[Your objective] Your reply should be the whole listing, copied exactly, with the pictures left out.

[Data section]
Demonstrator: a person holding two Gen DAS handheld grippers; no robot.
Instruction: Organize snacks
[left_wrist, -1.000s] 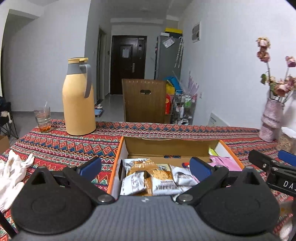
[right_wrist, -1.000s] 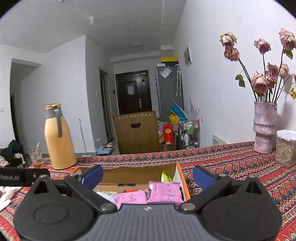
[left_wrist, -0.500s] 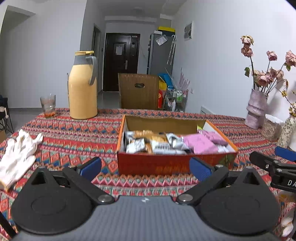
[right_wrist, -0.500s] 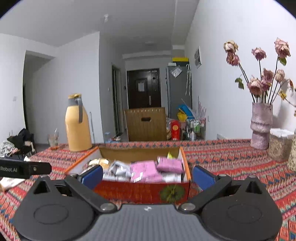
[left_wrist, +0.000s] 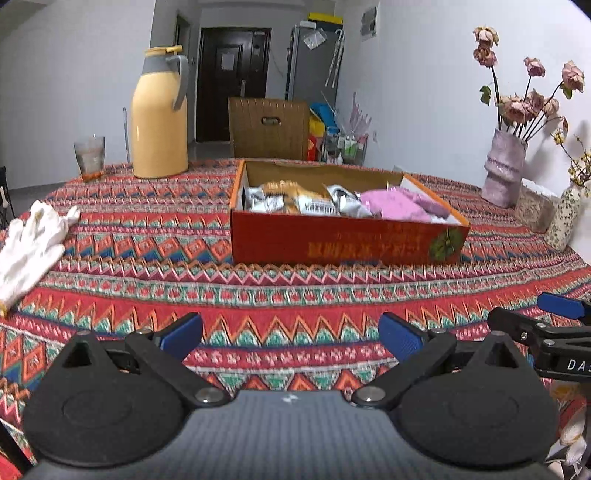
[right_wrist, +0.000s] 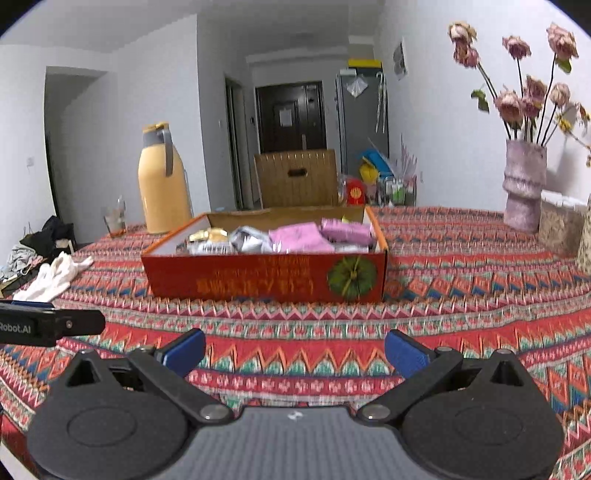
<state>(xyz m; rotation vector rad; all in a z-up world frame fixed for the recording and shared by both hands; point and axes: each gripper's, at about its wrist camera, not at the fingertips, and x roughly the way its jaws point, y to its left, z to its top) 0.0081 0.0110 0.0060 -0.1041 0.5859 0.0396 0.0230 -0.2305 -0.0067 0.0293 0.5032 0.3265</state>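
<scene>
Snacks (left_wrist: 325, 201) in silver and pink packets lie inside a red cardboard box (left_wrist: 343, 242) that sits on a table under a red zigzag-patterned cloth (left_wrist: 258, 295). Behind the box stand a yellow jug (left_wrist: 159, 114) and a glass (left_wrist: 89, 157); a white glove (left_wrist: 31, 240) lies to the left and a pink vase (left_wrist: 504, 168) of dried roses stands to the right. Beyond are a wooden chair (right_wrist: 297, 177), a dark door (right_wrist: 290, 116) and white walls. Yellow writing on the box front is too blurred to read. The right gripper (right_wrist: 294, 349) and the left gripper (left_wrist: 291, 334) both hover over bare cloth, well short of the box, jaws spread wide and holding nothing. The left one reads "Robot.AI" on its side.
</scene>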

[Problem solution]
Demonstrator: a person holding two Gen DAS handheld grippers; no robot.
Instruction: Organize snacks
[left_wrist, -1.000s] 
[right_wrist, -1.000s] 
[left_wrist, -0.500s] 
[right_wrist, -0.500s] 
[left_wrist, +0.000s] 
[right_wrist, +0.000s] 
<state>(xyz m; rotation vector rad; all in a z-up world frame fixed for the recording and shared by both hands; point and axes: each gripper's, at about its wrist camera, not at the fingertips, and x roughly the way its jaws point, y to its left, z to its top) 0.0081 0.0110 0.0060 -0.1041 0.5859 0.0396 0.0230 -0.2305 -0.0067 0.0293 0.5032 0.3265</state>
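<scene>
Snacks (left_wrist: 325, 201) in silver and pink packets lie inside a red cardboard box (left_wrist: 343, 242) that sits on a table under a red zigzag-patterned cloth (left_wrist: 258, 295). Behind the box stand a yellow jug (left_wrist: 159, 114) and a glass (left_wrist: 89, 157); a white glove (left_wrist: 31, 240) lies to the left and a pink vase (left_wrist: 504, 168) of dried roses stands to the right. Beyond are a wooden chair (right_wrist: 297, 177), a dark door (right_wrist: 290, 116) and white walls. Yellow writing on the box front is too blurred to read. The right gripper (right_wrist: 294, 349) and the left gripper (left_wrist: 291, 334) both hover over bare cloth, well short of the box, jaws spread wide and holding nothing. The left one reads "Robot.AI" on its side.
</scene>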

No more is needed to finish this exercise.